§ WHAT TO DO
Each line of the listing where "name" appears should be reported.

§ DATA FOR REVIEW
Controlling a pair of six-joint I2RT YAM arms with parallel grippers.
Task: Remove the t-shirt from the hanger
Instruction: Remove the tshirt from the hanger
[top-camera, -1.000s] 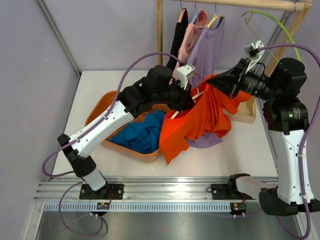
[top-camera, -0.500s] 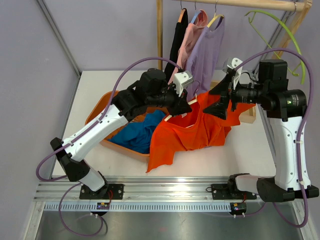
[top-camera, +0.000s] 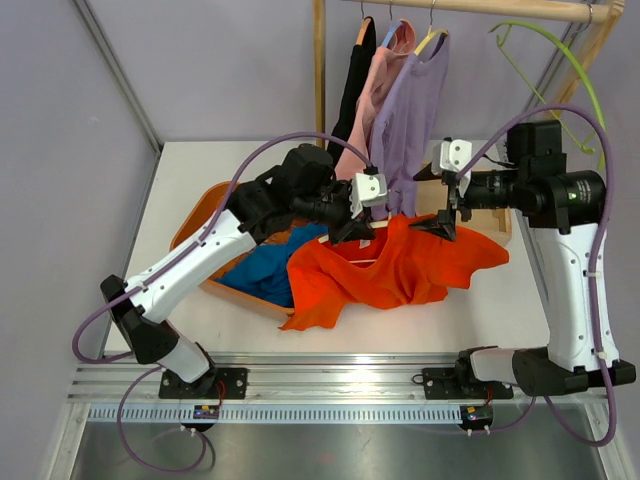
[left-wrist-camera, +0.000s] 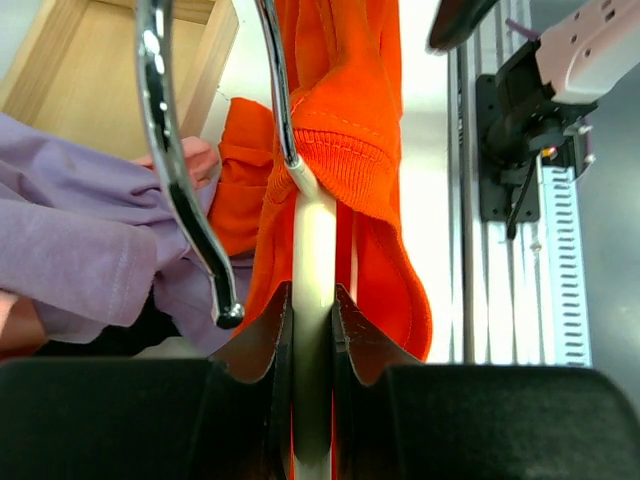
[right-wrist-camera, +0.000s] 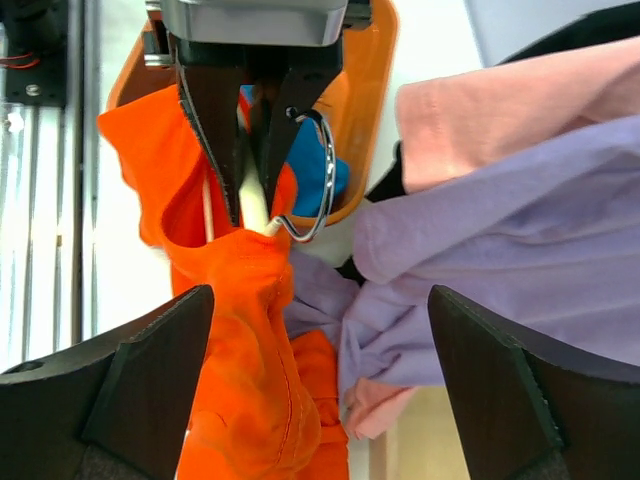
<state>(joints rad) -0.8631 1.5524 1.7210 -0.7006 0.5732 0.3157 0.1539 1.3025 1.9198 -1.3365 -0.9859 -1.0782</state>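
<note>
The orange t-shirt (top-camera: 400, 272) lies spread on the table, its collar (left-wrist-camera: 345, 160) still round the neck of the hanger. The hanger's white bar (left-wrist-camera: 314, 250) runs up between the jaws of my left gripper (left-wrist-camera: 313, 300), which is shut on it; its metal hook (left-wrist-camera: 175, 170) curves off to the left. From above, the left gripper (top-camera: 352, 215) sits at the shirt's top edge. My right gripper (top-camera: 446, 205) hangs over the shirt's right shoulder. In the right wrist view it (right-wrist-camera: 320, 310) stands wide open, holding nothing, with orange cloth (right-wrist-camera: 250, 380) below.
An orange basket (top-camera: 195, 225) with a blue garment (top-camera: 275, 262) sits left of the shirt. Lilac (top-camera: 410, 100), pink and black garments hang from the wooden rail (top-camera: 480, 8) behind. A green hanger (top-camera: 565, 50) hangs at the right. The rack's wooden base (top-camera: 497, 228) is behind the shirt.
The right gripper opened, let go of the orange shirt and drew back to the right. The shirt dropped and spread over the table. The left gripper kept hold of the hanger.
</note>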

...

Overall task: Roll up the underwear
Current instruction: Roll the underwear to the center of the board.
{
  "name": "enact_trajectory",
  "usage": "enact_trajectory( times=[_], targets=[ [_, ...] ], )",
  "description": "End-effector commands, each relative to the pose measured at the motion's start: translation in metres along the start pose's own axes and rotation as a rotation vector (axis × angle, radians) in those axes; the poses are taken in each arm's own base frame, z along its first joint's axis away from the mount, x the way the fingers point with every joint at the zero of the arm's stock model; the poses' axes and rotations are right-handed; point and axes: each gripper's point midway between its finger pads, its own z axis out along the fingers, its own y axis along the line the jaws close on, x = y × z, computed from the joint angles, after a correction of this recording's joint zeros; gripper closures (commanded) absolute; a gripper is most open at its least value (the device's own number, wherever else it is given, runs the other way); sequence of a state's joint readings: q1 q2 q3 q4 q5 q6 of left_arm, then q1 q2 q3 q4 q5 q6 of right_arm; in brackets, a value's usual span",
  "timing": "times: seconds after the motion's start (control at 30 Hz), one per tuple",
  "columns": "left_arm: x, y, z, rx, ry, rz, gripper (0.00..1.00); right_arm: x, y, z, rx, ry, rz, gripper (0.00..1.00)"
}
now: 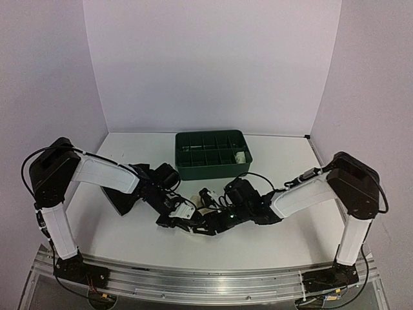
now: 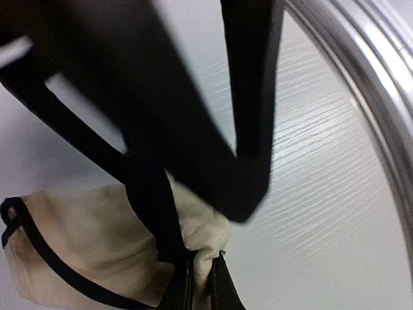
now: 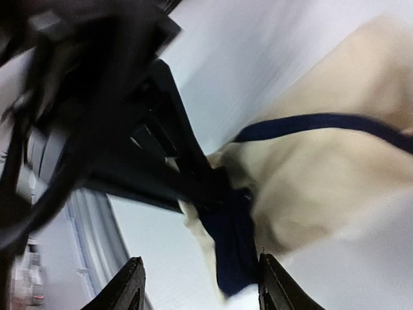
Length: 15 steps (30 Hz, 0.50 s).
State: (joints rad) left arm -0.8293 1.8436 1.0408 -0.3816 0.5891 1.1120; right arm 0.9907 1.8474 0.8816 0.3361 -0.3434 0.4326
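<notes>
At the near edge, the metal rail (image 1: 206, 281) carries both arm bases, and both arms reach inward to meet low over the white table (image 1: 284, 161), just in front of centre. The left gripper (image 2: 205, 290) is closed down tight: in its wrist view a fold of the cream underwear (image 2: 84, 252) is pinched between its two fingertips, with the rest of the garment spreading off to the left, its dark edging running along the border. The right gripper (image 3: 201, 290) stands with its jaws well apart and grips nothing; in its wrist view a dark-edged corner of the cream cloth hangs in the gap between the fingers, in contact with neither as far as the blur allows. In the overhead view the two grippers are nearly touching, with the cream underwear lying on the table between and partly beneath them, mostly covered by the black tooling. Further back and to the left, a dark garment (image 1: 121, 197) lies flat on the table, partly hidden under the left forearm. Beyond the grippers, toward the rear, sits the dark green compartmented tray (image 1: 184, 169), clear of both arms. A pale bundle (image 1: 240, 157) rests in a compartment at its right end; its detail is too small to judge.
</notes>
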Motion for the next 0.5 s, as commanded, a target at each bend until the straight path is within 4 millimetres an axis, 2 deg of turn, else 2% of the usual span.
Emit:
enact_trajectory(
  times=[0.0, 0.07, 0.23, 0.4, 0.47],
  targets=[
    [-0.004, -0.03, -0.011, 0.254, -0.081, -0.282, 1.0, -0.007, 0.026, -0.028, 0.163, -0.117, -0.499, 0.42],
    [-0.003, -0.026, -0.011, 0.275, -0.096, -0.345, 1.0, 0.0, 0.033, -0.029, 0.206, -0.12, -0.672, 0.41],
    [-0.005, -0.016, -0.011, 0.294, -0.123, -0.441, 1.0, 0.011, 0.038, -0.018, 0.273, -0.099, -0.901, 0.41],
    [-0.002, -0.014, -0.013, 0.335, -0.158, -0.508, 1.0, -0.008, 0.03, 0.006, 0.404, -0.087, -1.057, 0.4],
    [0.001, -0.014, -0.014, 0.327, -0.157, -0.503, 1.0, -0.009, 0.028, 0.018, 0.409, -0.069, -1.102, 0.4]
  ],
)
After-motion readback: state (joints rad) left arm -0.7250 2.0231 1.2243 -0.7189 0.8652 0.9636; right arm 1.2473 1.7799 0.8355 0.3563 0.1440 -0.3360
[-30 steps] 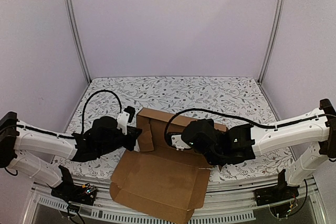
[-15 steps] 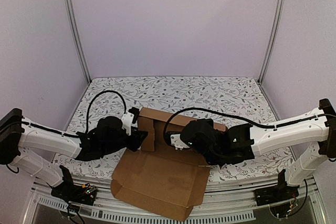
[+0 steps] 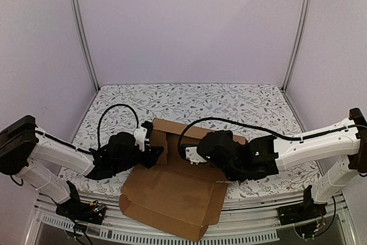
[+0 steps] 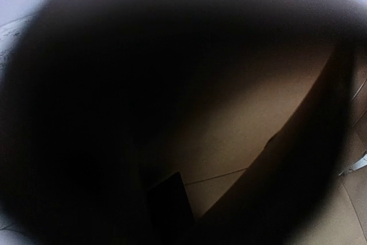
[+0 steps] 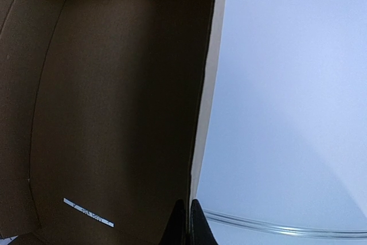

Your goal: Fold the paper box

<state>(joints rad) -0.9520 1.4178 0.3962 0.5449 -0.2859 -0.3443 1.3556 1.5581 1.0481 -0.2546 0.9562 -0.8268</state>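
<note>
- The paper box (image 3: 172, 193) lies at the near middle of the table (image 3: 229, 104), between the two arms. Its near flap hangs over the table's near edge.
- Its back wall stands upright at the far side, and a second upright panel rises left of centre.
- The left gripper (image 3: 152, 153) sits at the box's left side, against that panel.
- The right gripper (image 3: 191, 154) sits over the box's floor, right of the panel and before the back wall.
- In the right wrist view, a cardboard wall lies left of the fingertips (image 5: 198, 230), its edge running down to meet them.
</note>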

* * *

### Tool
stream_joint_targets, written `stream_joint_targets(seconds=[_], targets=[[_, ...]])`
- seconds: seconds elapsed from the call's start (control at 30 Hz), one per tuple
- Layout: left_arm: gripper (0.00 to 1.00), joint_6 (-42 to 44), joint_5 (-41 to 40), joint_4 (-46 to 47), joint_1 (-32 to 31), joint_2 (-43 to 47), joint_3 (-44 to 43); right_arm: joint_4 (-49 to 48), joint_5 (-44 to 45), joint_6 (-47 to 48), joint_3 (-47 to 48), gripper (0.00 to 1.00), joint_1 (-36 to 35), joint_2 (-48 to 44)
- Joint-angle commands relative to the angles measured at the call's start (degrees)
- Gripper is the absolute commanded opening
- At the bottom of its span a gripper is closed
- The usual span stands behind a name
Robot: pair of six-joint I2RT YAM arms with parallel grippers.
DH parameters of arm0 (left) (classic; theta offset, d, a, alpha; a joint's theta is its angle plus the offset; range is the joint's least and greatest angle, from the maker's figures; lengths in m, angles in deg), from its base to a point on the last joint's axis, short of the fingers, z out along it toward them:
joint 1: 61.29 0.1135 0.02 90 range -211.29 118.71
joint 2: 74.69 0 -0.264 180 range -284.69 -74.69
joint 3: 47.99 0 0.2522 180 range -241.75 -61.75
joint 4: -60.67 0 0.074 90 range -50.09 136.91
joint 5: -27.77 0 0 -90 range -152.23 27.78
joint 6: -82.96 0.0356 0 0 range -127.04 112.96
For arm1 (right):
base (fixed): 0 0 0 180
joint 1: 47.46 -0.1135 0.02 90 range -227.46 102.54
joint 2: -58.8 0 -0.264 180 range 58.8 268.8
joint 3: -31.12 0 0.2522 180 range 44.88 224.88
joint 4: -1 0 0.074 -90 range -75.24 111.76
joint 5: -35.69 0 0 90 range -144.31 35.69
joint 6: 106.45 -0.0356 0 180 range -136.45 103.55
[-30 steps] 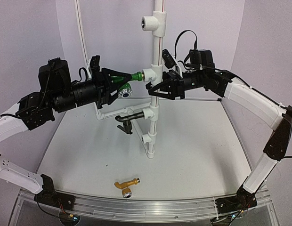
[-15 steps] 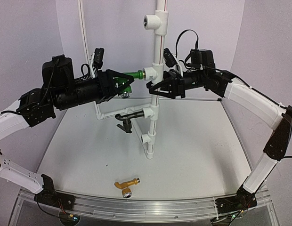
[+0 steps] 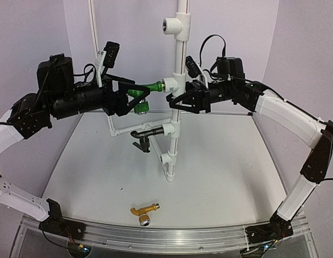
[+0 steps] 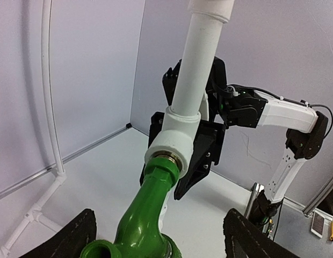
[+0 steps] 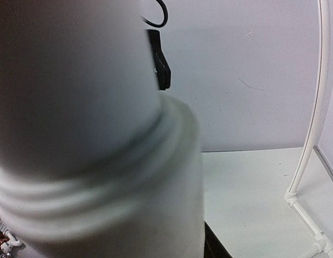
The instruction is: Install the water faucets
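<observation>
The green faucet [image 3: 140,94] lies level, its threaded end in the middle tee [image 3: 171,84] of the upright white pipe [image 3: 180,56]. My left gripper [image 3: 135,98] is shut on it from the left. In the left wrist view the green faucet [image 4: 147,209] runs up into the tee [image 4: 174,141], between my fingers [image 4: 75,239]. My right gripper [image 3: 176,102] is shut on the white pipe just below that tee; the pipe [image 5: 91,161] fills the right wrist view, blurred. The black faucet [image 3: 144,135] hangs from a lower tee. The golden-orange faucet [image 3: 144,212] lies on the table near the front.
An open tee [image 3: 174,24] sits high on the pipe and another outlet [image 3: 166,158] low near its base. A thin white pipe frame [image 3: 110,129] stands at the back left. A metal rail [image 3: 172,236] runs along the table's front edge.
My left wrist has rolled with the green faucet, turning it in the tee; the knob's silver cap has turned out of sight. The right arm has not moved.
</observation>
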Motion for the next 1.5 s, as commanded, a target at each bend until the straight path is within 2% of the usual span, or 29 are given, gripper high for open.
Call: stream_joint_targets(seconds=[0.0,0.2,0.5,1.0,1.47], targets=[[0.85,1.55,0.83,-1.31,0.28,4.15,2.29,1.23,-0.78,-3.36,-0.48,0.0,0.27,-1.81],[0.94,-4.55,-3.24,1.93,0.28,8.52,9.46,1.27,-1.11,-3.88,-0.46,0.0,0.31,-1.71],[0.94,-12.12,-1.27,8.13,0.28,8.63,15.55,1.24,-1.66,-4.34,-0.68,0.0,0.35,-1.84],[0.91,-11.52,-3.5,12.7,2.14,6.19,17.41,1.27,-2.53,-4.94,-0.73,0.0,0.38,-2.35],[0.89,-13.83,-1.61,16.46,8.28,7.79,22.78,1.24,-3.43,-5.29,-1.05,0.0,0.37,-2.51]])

§ TASK OUTPUT
  "name": "enact_trajectory",
- The usual span stands behind a name

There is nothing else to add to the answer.